What is expected:
Retype, word for word, each line between the lines holding "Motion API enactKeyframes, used" and "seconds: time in", inclusive, and leave the rest of the data alone.
┌──
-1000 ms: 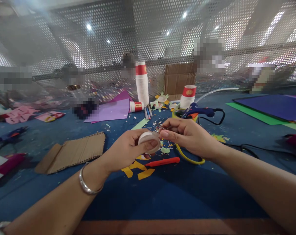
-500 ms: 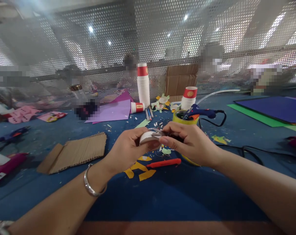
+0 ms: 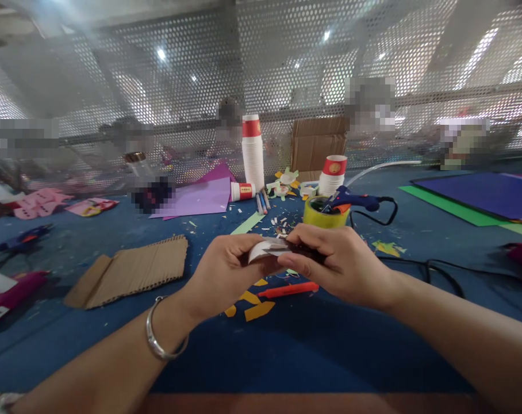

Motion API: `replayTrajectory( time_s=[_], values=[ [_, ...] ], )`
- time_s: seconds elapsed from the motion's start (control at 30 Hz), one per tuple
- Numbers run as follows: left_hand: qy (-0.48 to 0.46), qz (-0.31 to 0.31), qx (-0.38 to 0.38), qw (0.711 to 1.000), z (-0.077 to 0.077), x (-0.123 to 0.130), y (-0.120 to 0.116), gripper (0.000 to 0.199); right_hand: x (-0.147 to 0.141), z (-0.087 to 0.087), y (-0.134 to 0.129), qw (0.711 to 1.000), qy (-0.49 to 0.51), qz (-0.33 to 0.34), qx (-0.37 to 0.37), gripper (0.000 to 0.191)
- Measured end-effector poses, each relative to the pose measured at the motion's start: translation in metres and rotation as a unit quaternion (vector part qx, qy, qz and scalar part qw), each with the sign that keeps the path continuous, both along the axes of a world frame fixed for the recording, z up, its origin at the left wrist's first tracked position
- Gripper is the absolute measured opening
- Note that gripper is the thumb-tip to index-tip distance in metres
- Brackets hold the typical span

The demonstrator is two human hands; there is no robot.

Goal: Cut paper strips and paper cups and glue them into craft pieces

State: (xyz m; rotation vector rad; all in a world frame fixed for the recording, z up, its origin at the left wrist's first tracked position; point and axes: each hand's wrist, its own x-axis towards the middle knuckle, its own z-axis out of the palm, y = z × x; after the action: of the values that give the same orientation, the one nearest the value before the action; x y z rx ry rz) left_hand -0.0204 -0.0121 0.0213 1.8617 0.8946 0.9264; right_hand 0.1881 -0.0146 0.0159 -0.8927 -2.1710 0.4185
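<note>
Over the middle of the table my left hand [image 3: 229,270] is closed, pinching a curved white paper piece [image 3: 260,250] that looks like part of a paper cup. My right hand [image 3: 336,261] is closed around scissors [image 3: 279,246]; their grey blades lie at the edge of the white piece. The dark handles are mostly hidden by my fingers. Beneath my hands lie an orange-red pen-shaped tool [image 3: 289,290] and yellow paper scraps [image 3: 260,311]. Just behind my right hand stands a roll of yellow tape [image 3: 325,217] with a blue glue gun [image 3: 353,199] resting on it.
Corrugated cardboard [image 3: 142,267] lies at left. Behind are a tall paper cup stack [image 3: 253,161], a shorter stack [image 3: 332,175], markers [image 3: 263,202] and purple paper [image 3: 204,198]. A black cable [image 3: 442,263] crosses the right side. Perforated metal [image 3: 269,69] backs the table.
Both hands have dropped slightly in view, still holding the white piece and the scissors. The white piece has tilted a little, and the blades lie flatter across it.
</note>
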Motion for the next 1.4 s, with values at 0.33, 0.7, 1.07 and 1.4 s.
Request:
replayTrajectory(
  time_s=[0.33, 0.7, 1.07, 1.4],
  values=[
    [0.012, -0.003, -0.012, 1.000, 0.002, 0.000, 0.001, 0.015, 0.000, 0.000, 0.002, 0.999, -0.005, 0.009, 0.034, 0.035],
    [-0.004, -0.031, -0.054, 0.998, 0.002, 0.000, 0.005, 0.020, 0.002, -0.001, 0.005, 0.999, -0.029, 0.004, 0.016, 0.039],
    [0.003, -0.001, -0.100, 0.995, 0.003, -0.004, 0.011, 0.022, 0.003, 0.000, 0.013, 0.994, 0.047, -0.074, -0.060, 0.041],
    [-0.060, -0.010, -0.117, 0.991, 0.001, -0.003, 0.013, 0.034, 0.000, -0.010, 0.023, 0.950, 0.176, 0.016, -0.259, 0.046]
  ],
)
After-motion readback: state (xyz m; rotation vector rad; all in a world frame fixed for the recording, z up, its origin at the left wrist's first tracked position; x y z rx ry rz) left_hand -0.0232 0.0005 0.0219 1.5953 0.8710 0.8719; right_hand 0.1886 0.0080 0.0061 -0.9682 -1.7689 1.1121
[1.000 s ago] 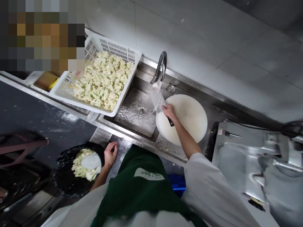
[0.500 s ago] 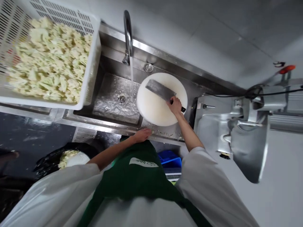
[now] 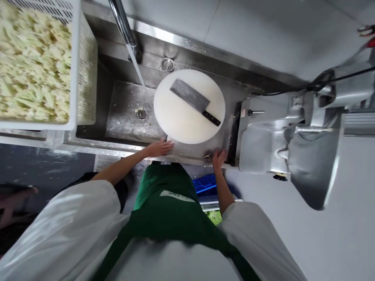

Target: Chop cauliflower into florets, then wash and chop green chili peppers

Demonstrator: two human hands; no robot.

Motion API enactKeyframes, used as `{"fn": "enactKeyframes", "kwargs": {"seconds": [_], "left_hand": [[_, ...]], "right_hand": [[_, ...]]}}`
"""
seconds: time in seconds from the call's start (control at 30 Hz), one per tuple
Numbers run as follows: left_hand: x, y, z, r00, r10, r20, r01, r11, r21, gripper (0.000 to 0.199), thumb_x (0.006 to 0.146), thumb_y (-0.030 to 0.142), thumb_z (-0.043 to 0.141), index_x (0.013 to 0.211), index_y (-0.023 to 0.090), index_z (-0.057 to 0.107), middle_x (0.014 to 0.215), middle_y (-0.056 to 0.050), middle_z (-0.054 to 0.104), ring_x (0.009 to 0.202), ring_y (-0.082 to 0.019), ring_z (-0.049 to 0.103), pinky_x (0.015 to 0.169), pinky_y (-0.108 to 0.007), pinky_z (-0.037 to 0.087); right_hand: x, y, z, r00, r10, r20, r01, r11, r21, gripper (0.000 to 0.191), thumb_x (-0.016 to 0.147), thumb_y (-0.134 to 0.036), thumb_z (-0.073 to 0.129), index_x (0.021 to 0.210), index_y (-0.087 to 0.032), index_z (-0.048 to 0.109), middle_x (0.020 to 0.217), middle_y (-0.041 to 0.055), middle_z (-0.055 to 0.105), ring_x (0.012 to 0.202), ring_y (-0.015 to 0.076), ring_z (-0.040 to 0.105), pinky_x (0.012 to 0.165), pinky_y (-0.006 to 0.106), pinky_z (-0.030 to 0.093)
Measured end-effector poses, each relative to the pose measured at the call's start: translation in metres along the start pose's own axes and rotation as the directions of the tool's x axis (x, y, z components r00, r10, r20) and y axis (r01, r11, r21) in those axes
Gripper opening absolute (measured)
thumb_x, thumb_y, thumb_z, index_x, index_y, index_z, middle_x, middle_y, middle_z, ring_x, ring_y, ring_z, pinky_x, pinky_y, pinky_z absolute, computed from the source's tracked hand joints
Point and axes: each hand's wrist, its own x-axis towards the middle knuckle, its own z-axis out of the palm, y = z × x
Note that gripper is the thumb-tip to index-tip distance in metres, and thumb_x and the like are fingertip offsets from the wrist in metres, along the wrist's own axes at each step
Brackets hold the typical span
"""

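Both left hand and right hand lie seemingly empty, loosely spread, at the desk's near edge; beyond, the cleaver slants far-left to near-right, handle nearest the right hand.

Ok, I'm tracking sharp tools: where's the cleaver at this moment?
In the head view, the cleaver lies on the round white board, right of the running faucet.

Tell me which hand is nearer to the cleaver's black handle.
Right. The right hand is almost straight below the black handle in the picture; the left hand is farther off, to the handle's lower left, by the round board.
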Motion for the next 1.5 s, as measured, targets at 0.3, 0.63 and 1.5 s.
{"fn": "enactKeyframes", "kwargs": {"seconds": [0.3,0.63,1.5], "left_hand": [[-0.162,-0.052,-0.067,0.744,-0.560,-0.364,0.615,0.787,0.046,0.061,0.103,0.043,0.032,0.152,0.010,0.048,0.165,-0.018,0.037,0.155,-0.037,0.027,0.123,-0.062,0.022],[-0.199,-0.004,0.004,0.767,-0.485,-0.421,0.570,0.816,0.098,0.070,0.097,0.052,0.054,0.154,0.010,0.048,0.163,-0.025,0.036,0.155,-0.048,0.021,0.121,-0.069,0.016],[-0.333,-0.136,-0.067,0.496,-0.527,-0.690,0.771,0.633,0.072,0.027,0.092,0.028,0.047,0.081,0.017,0.069,0.085,-0.013,0.069,0.089,-0.027,0.064,0.087,-0.040,0.052]], "right_hand": [[-0.159,-0.210,0.157,0.942,0.003,0.335,-0.028,0.997,0.071,0.066,0.107,-0.035,0.027,0.158,0.008,0.023,0.167,0.0312,0.018,0.159,0.0367,0.009,0.127,0.059,0.013],[-0.214,-0.327,0.180,0.836,-0.480,0.265,0.336,0.831,0.444,0.045,0.102,-0.018,0.035,0.146,-0.015,0.047,0.149,0.0044,0.056,0.138,0.0127,0.050,0.119,0.030,0.037],[-0.061,-0.405,0.393,0.505,-0.425,0.751,0.778,0.601,-0.183,0.047,0.099,-0.021,0.056,0.145,-0.012,0.050,0.140,0.0187,0.058,0.124,0.0224,0.057,0.099,0.030,0.044]]}}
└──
Response to this task:
Motion API enactKeyframes, used as `{"fn": "enactKeyframes", "kwargs": {"seconds": [_], "left_hand": [[_, ...]], "right_hand": [[_, ...]]}}`
"""
seconds: time in seconds from the call's start (control at 30 Hz), one per tuple

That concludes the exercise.